After the war, several Founding Fathers established newspapers and schools to continue spreading knowledge. They wrote essays and books explaining their philosophies and how the government should work so that people understood their vision. This is why it is so frustrating and heartbreaking when people attempt to control knowledge while quoting these very men or arguing that this is what they would have wanted.
Millions of books are published every year on countless topics, written for a myriad of different audiences and purposes. No author expects everyone to like or read every book ever written. If someone does not want to read a book, they do not have to. If a parent does not want their child to read a certain book, they have the right to take it away. But trying to remove a book from another person’s hands simply because you disagree with its content is something else entirely.
You do not have the right to do that. No one has the right to do that. Even the U.S. government does not have that right—and when other countries engage in book bans or censorship, the U.S. media often criticizes them. But these are just bans. History has shown us the devastation of outright burning knowledge. The destruction of the Library of Alexandria is considered one of the greatest losses of ancient knowledge. Hitler’s book burnings erased crucial queer history, human research and everyday cultural knowledge. Both were acts occurred during wartime to control and manipulate the population to side with one side or another or to limiting access to information that would make them turn on the government.
While we have not seen book burnings on that scale yet, we are witnessing book bans and increasing restrictions on public knowledge. Thoughts and ideas are being labeled as dangerous simply because they question the government or societal norms. This has already led to the purging of knowledge, and if it continues, it will lead to people being jailed—or worse.
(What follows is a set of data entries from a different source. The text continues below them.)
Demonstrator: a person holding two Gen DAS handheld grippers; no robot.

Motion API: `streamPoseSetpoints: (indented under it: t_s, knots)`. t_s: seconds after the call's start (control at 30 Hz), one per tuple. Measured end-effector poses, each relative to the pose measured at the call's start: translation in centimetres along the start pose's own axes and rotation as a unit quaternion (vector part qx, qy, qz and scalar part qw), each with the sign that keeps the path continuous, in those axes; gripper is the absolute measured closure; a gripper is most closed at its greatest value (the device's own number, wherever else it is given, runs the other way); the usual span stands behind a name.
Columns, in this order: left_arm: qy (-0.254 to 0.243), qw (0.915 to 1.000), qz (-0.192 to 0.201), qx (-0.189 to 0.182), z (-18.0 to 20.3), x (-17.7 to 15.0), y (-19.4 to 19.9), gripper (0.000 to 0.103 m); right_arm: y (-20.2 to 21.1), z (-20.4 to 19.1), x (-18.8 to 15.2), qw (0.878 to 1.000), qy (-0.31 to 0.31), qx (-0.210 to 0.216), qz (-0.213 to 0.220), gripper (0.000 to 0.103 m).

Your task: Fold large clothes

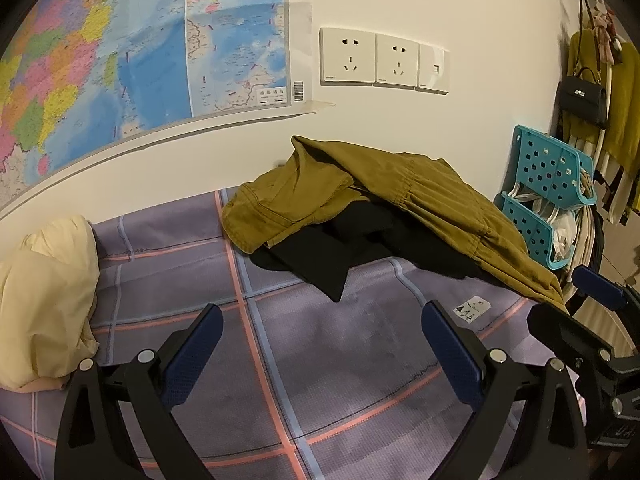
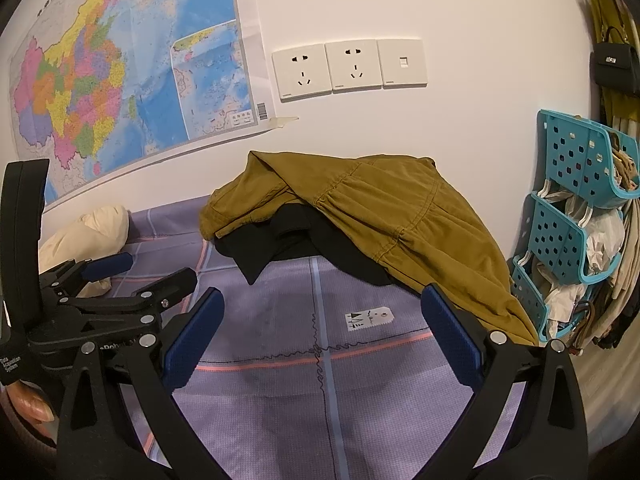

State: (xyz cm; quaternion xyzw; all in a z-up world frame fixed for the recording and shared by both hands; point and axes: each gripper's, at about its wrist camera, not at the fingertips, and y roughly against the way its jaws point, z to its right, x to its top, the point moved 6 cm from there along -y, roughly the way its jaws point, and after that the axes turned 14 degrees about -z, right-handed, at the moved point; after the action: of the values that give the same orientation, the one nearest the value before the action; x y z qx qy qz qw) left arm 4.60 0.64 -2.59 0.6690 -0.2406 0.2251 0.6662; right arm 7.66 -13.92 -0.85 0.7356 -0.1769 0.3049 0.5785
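Note:
An olive-brown garment point(image 1: 420, 196) lies crumpled against the wall on the purple checked bed sheet point(image 1: 320, 360), draped over a black garment point(image 1: 344, 252). Both also show in the right wrist view, the olive one point(image 2: 392, 216) over the black one point(image 2: 288, 240). My left gripper point(image 1: 324, 356) is open and empty above the sheet, short of the pile. My right gripper point(image 2: 324, 340) is open and empty, also short of the pile, to the right of the left one. The right gripper shows at the right edge of the left wrist view point(image 1: 592, 312), the left gripper at the left of the right wrist view point(image 2: 120, 284).
A cream pillow point(image 1: 44, 296) lies at the left on the bed. A teal wall rack point(image 2: 568, 216) with bags hangs at the right, near hanging clothes and a black handbag point(image 1: 584, 96). A map point(image 1: 120, 60) and sockets point(image 1: 384, 60) are on the wall behind.

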Motion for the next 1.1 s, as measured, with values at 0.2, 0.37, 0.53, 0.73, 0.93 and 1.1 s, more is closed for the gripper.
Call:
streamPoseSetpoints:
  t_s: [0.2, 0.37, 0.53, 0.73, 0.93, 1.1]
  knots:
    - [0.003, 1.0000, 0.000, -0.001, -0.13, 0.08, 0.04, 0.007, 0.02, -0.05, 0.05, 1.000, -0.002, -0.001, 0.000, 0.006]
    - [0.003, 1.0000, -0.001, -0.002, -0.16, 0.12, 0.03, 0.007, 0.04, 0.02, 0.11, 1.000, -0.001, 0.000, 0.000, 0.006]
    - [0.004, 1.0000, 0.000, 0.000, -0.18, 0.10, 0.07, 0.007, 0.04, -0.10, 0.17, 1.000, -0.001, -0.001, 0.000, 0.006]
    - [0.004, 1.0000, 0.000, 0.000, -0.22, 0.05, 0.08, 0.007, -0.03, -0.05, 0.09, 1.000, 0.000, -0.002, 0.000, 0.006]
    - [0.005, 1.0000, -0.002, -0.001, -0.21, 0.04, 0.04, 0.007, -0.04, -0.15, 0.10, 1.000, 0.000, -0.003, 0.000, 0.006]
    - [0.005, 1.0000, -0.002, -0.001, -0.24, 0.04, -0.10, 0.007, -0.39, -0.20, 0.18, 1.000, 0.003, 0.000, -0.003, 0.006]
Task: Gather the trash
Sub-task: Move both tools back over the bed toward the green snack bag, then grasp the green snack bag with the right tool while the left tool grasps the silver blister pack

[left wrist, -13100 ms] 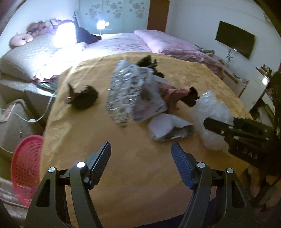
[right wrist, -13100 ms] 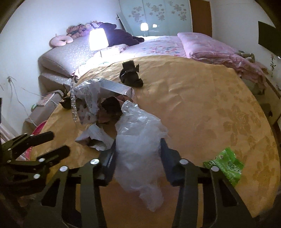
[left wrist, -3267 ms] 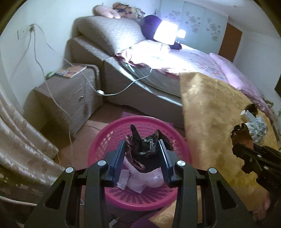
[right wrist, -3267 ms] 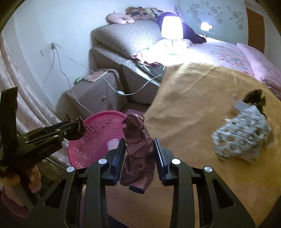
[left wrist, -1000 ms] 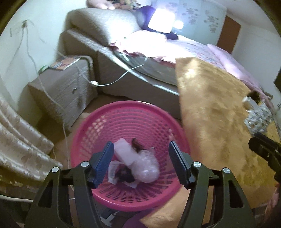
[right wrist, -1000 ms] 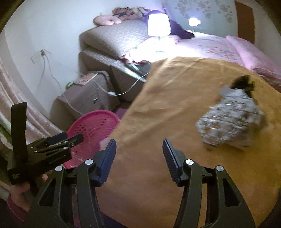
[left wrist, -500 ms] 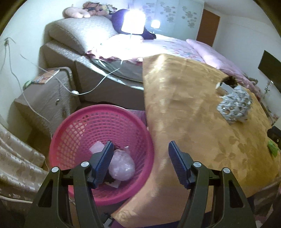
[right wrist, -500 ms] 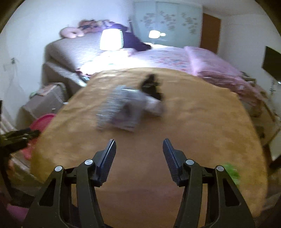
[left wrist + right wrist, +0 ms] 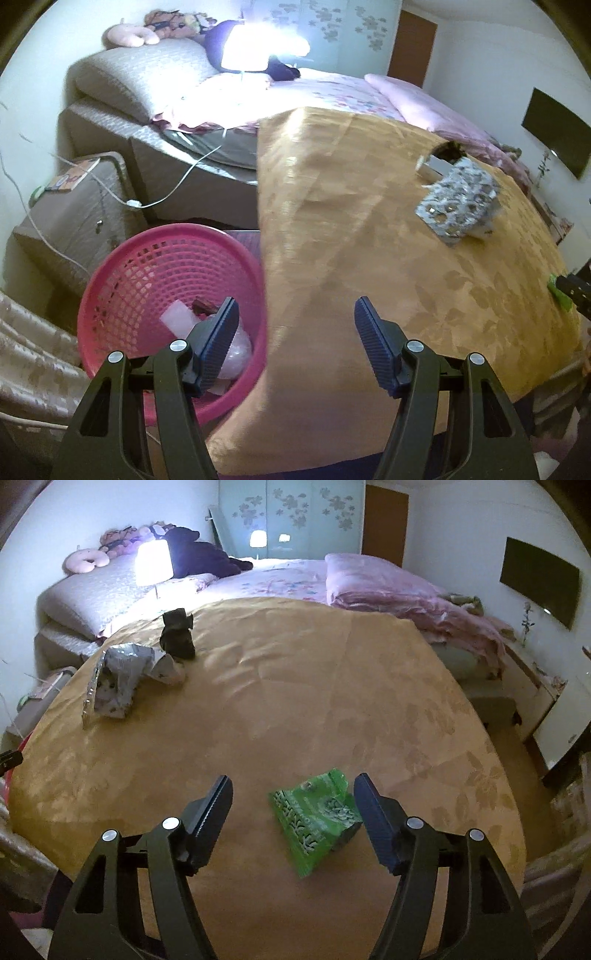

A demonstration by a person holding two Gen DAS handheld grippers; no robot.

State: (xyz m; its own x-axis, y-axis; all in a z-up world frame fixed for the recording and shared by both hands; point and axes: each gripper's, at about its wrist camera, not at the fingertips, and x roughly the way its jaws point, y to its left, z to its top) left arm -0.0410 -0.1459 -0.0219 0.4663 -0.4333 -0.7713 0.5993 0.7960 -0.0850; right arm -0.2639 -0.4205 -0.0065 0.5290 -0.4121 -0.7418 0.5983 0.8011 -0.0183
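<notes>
A green wrapper is lying flat on the gold tablecloth, just ahead of my right gripper and closer to its right finger. I am holding that gripper spread wide and empty. Farther ahead to its left, a silver patterned wrapper and a dark crumpled scrap are sitting near the table's far edge. I am holding my left gripper open too, gripping nothing, over the table's edge. The pink basket is standing below its left finger, holding discarded scraps.
</notes>
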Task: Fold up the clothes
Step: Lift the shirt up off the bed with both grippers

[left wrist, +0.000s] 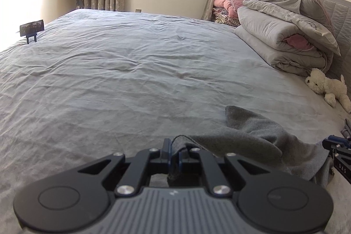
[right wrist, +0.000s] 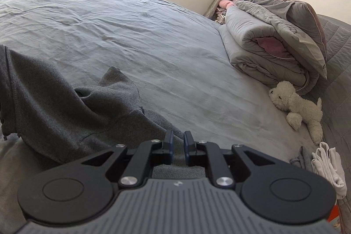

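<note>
Our left gripper [left wrist: 174, 154] is clamped on a fold of the dark grey fleece garment [left wrist: 258, 137], which lies crumpled at the near edge of the bed with the wrinkled grey sheet [left wrist: 131, 71]. Our right gripper [right wrist: 178, 149] has its blue-tipped jaws slightly parted, pressing on nothing, with the garment's cloth just beneath. Towards the right edge, we see a folded grey quilt [right wrist: 258, 49], a cream plush dog [right wrist: 296, 106] and folded white cloth [right wrist: 326, 166].

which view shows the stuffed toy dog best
The right wrist view: the white stuffed dog lies whole and large on the bed, head to tail, beside the folded quilt. In the left wrist view it sits smaller at the right edge, partly cut off by the frame.
</note>
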The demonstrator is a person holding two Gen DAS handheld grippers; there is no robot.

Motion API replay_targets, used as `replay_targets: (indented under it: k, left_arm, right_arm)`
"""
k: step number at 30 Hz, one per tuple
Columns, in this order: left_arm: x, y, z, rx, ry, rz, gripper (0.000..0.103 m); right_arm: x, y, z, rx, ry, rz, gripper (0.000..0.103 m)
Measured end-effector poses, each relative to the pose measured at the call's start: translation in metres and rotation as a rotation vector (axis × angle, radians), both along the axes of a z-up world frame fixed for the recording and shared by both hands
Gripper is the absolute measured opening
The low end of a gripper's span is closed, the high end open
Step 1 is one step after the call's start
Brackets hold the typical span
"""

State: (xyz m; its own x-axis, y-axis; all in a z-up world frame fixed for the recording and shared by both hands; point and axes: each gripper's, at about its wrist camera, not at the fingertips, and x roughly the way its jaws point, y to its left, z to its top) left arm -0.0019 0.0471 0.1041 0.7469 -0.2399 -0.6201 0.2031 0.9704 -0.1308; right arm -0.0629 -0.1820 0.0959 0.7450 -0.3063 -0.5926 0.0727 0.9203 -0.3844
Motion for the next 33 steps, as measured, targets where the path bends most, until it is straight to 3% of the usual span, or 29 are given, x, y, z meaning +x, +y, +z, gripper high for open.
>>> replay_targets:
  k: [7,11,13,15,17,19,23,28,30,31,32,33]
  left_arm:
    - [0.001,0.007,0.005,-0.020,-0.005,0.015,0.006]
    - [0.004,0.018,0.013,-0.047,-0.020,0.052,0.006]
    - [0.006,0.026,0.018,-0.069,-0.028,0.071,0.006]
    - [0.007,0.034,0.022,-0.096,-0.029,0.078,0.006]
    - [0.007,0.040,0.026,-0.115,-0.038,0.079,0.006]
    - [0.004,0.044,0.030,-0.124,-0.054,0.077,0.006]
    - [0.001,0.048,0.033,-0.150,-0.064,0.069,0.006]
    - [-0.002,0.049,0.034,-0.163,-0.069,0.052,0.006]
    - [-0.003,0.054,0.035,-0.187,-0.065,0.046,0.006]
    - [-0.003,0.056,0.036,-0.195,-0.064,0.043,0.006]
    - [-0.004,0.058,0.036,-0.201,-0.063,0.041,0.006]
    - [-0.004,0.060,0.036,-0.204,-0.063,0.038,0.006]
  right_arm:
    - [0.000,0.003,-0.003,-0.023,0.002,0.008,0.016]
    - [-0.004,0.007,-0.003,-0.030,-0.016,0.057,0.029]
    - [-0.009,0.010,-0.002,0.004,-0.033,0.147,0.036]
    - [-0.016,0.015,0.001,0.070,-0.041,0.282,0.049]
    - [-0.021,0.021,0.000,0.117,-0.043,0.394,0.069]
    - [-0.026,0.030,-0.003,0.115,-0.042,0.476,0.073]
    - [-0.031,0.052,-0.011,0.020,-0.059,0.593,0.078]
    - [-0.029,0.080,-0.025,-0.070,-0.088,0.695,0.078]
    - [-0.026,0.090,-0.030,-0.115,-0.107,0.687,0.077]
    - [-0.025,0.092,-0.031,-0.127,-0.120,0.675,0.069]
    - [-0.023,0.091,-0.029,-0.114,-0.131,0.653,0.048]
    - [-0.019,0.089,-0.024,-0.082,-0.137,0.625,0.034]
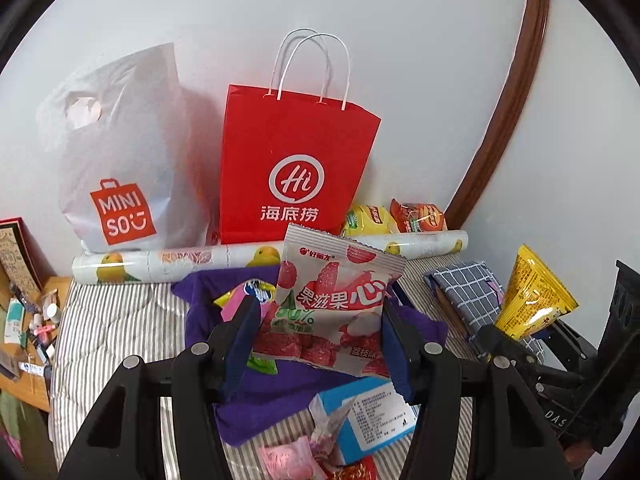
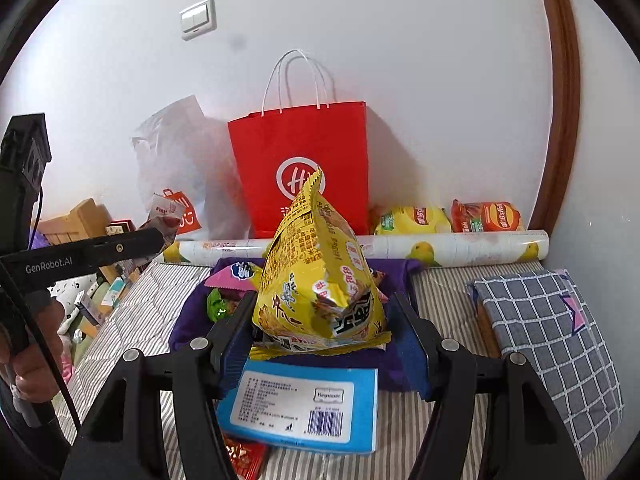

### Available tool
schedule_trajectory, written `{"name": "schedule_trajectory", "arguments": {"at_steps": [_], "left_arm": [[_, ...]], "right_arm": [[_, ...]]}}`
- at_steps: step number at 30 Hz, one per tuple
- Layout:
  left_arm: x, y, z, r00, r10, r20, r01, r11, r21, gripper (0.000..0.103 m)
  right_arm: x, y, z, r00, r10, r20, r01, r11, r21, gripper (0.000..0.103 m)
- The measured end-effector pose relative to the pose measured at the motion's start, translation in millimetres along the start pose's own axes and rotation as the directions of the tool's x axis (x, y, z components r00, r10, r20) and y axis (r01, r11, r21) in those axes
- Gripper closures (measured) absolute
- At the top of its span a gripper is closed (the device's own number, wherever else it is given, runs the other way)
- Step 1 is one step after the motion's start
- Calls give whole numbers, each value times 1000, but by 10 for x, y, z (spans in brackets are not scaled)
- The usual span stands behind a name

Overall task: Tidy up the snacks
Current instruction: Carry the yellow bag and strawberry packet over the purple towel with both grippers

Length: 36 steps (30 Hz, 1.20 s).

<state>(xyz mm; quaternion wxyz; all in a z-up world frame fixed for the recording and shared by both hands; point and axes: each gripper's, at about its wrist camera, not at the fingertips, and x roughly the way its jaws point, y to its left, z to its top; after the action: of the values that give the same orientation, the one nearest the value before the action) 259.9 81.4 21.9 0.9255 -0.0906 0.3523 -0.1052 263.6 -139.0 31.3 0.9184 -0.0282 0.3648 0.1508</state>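
Observation:
My left gripper (image 1: 318, 330) is shut on a pink lychee gummy packet (image 1: 336, 292) and holds it up above a purple cloth (image 1: 260, 396). My right gripper (image 2: 322, 330) is shut on a yellow snack bag (image 2: 316, 280), also raised; the bag shows in the left wrist view (image 1: 532, 300) too. A red paper bag (image 1: 294, 160) (image 2: 304, 164) stands open against the wall. A blue box (image 2: 304, 408) (image 1: 372, 408) and small candies (image 1: 248, 296) lie on the cloth below.
A white Miniso plastic bag (image 1: 120, 168) stands left of the red bag. A printed paper roll (image 2: 440, 246) lies along the wall, with yellow chips (image 2: 412, 220) and orange chips (image 2: 486, 216) behind it. A checked grey pouch (image 2: 548, 340) lies right. A cluttered side table (image 1: 32, 320) is left.

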Motion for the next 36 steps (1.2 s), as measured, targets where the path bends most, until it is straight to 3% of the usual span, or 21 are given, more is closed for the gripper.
{"name": "schedule_trajectory", "arguments": {"at_steps": [17,36], "left_arm": [[422,148,289,1000,14,-25,-15,999,-36,47],[855,401,268,994,51,-92,-58,995,-76,47]], "right_arm": [[507,-91,25,998,7,-60,-7,1000,14,39],[1158,-145,2,988,55,-141,-50,998,41,39]]}}
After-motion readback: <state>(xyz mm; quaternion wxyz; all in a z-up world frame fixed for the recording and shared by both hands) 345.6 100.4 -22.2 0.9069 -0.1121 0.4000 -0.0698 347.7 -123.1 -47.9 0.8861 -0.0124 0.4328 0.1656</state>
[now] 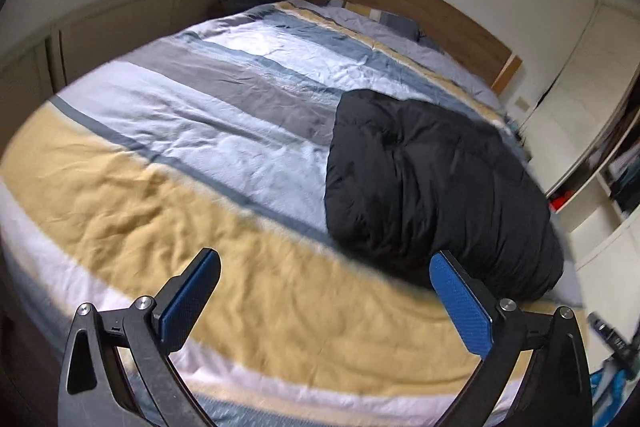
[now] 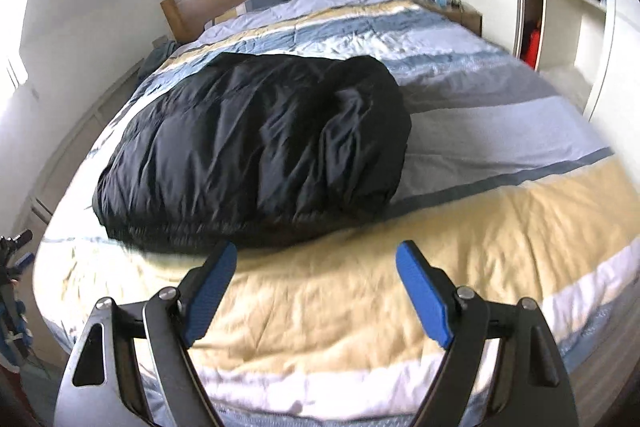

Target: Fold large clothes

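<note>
One black padded garment [image 1: 432, 187] is seen lying on the bed [image 1: 168, 187] as a compact folded bundle, so the folding is judged nearly or wholly done; only tidying may be left. It lies ahead of the left tool [image 1: 326, 301] to its right, and ahead of the right tool [image 2: 316, 293] to its left. Both tools are spread wide, nothing between the fingers. One garment, one bed, two tools are counted.

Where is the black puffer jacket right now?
The black puffer jacket lies bundled on the striped duvet, left of centre in the right wrist view, beyond the yellow band, apart from both grippers.
</note>
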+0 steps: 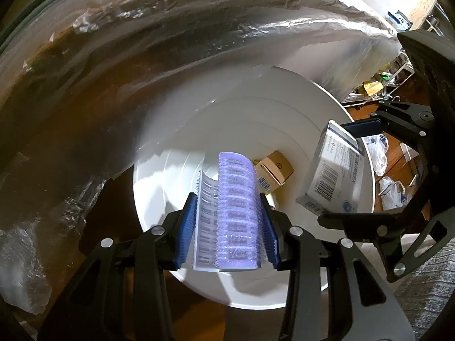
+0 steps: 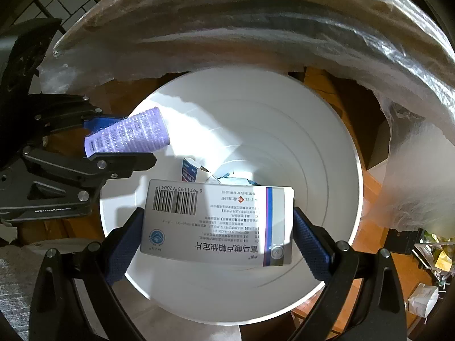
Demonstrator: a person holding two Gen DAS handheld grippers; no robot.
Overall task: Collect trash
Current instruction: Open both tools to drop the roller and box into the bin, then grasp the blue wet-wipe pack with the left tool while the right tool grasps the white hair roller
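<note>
Release comes next, I judge: my left gripper (image 1: 227,224) is clamped on the purple bristly hair roller (image 1: 237,213), my right gripper (image 2: 217,236) on the white printed medicine box (image 2: 219,223), both over the white round plastic bin (image 2: 327,153); I'd let go above centre, clear of the rim at 3 o'clock

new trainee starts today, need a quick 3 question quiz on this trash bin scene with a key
1. True or false: the left gripper is shut on the purple hair roller.
2. What does the right gripper hold? A) a plastic bag B) the white medicine box C) nothing
3. Fill in: both items are held over the mouth of the white ____.

Key: 1 true; 2 B; 3 bin. A small brown box already lies at the bottom.
</note>
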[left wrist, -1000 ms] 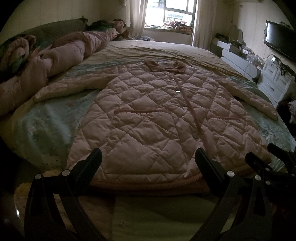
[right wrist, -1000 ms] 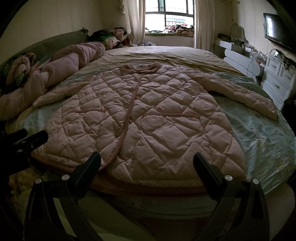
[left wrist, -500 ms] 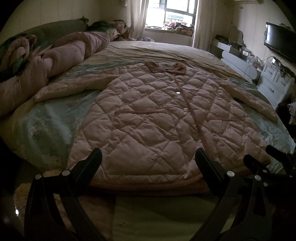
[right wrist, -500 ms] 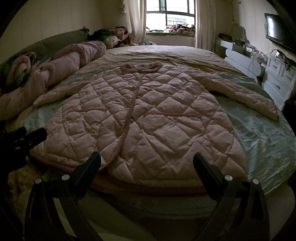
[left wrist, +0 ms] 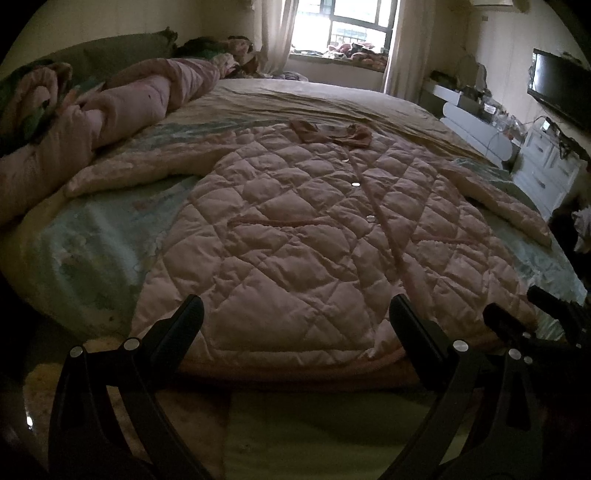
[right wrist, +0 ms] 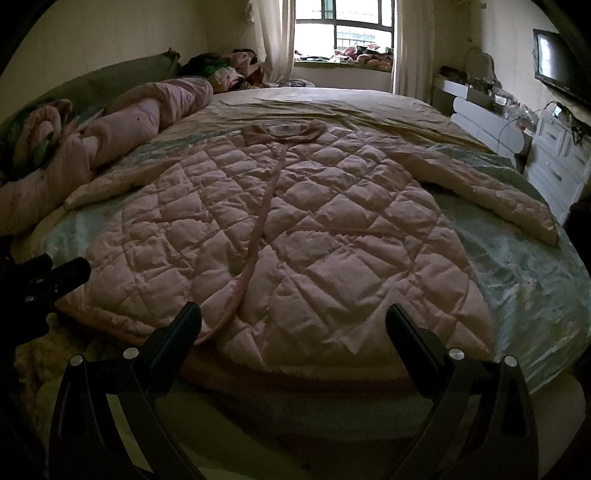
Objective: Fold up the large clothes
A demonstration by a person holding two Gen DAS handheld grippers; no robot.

Those pushing for bans and censorship will try to justify it as “protecting children” or “rooting out traitors” who want to overthrow the government. They will claim that books challenging the status quo are a threat to society, as if stories about people who are different will somehow harm others. This is not the case and is often further from the truth.
Knowledge is power for the people. If the masses are educated and know that the government is not helping them, people will vote them out or demand government do their jobs. However, if the public are uneducated and without support and just surviving, they will agree to any boot on their neck in hopes that it stops pushing on them so hard. In this desperation and need to survive will cause people turn against teachers, doctors, neighbors, and even their own children, blaming them for societal issues instead of recognizing the real culprits: those in power who benefit from division and ignorance.
Book bans are not about protecting children. They are about controlling public knowledge and shielding those in power from scrutiny. A story about two high school boys falling in love will not kill people, nor will it “turn” anyone gay. But it will show that queer people are human beings—people who deserve to live their lives, rather than being treated as monsters to be hunted, stripped of their rights, or erased from existence.